** Exercise input **
<<<<

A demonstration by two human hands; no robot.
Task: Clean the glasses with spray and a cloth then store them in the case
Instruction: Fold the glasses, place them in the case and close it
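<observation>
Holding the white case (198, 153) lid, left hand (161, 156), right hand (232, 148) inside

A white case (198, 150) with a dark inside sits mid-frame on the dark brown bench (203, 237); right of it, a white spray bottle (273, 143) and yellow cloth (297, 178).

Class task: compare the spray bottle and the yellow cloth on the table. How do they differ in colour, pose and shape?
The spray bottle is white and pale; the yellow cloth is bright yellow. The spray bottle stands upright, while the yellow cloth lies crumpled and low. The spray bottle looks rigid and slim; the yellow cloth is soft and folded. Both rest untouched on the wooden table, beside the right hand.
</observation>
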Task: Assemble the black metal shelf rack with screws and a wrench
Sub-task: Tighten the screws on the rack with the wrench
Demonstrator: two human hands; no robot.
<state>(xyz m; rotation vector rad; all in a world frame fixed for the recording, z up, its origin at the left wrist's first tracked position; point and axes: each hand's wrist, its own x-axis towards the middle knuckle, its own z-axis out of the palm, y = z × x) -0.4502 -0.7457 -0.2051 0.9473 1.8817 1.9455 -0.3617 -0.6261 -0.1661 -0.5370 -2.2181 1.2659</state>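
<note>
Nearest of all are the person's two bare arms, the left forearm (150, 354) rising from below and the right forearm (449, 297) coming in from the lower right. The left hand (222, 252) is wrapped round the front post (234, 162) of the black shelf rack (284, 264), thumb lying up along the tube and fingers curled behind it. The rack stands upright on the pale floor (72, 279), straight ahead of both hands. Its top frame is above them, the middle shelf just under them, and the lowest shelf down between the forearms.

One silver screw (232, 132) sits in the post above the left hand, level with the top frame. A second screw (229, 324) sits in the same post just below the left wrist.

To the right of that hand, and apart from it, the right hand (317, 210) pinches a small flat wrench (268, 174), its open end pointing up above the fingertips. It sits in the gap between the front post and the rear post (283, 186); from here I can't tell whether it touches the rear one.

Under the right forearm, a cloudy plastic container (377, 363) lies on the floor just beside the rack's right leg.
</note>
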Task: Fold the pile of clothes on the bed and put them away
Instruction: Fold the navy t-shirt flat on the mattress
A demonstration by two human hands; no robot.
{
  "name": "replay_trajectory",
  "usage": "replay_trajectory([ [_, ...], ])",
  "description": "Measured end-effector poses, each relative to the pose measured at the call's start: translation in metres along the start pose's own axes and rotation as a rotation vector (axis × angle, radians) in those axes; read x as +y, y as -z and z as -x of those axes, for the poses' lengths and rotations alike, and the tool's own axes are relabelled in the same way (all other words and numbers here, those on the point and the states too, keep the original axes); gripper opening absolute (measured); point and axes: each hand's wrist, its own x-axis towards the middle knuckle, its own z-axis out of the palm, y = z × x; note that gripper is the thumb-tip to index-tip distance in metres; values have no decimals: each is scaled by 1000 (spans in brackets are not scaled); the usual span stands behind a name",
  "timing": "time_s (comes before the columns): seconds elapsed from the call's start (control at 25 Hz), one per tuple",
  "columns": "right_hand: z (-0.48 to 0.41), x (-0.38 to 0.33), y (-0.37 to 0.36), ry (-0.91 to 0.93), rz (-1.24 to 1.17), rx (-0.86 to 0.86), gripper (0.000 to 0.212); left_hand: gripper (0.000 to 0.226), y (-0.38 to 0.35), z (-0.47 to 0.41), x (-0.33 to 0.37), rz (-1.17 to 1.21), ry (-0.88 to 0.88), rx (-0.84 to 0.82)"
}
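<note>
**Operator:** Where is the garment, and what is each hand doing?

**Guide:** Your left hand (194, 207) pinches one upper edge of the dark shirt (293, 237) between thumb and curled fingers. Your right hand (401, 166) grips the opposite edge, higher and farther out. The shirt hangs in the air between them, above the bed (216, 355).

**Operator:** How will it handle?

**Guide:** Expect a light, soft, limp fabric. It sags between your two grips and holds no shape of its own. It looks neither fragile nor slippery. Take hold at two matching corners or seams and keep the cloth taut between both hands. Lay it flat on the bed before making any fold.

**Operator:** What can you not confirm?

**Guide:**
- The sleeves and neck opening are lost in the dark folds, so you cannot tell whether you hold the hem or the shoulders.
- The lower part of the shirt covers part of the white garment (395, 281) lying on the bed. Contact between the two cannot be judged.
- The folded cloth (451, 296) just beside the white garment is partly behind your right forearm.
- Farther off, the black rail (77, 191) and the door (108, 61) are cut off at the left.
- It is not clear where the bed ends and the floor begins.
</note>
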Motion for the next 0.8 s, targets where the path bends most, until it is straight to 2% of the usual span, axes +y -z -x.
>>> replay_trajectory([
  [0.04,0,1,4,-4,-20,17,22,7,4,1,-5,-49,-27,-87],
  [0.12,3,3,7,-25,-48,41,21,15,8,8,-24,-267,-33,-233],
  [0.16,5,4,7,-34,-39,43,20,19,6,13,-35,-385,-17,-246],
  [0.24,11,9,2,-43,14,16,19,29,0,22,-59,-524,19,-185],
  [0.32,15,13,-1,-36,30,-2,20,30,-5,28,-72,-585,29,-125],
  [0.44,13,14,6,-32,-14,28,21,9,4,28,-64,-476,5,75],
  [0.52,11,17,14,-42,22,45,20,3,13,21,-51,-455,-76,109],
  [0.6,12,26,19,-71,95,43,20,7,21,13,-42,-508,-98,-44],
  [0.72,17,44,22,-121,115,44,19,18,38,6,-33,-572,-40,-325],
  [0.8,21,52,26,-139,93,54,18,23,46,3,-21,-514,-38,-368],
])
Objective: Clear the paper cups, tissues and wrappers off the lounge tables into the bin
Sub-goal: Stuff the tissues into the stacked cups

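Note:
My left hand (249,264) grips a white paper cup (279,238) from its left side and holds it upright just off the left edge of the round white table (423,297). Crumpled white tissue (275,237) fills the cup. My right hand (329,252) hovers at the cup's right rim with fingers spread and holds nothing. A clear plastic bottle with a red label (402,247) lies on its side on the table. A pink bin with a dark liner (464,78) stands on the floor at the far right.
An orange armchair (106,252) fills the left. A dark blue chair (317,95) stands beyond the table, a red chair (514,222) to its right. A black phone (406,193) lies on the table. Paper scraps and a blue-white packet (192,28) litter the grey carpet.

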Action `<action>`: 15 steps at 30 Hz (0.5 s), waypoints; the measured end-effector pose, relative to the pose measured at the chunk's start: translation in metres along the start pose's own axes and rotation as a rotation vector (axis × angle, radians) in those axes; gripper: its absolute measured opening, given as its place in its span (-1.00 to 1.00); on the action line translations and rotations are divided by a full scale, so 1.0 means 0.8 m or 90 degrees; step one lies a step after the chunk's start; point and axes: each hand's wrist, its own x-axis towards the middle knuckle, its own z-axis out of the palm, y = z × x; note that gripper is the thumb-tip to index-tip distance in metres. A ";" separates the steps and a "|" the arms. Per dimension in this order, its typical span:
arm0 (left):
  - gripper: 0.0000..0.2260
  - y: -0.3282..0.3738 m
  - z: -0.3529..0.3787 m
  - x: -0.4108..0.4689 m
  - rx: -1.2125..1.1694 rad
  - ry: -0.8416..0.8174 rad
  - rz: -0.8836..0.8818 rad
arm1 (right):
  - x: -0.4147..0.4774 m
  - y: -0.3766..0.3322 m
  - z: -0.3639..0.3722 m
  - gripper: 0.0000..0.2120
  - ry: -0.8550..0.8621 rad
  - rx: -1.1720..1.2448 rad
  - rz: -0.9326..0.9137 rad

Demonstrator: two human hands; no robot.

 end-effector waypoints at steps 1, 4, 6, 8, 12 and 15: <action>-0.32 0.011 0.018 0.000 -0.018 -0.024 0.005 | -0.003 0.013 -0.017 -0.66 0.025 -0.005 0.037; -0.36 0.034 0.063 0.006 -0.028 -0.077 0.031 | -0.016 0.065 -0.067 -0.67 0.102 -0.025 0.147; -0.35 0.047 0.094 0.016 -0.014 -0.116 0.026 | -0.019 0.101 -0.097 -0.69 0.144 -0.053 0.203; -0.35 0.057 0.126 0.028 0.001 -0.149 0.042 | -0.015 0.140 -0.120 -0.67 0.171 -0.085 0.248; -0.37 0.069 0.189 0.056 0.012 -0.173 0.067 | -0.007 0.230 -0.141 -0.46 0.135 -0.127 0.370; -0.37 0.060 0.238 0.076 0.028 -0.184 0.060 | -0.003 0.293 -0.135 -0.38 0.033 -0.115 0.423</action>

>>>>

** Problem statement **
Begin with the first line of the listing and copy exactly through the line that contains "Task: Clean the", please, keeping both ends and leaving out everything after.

** Exercise response **
A demonstration by two human hands; no robot.
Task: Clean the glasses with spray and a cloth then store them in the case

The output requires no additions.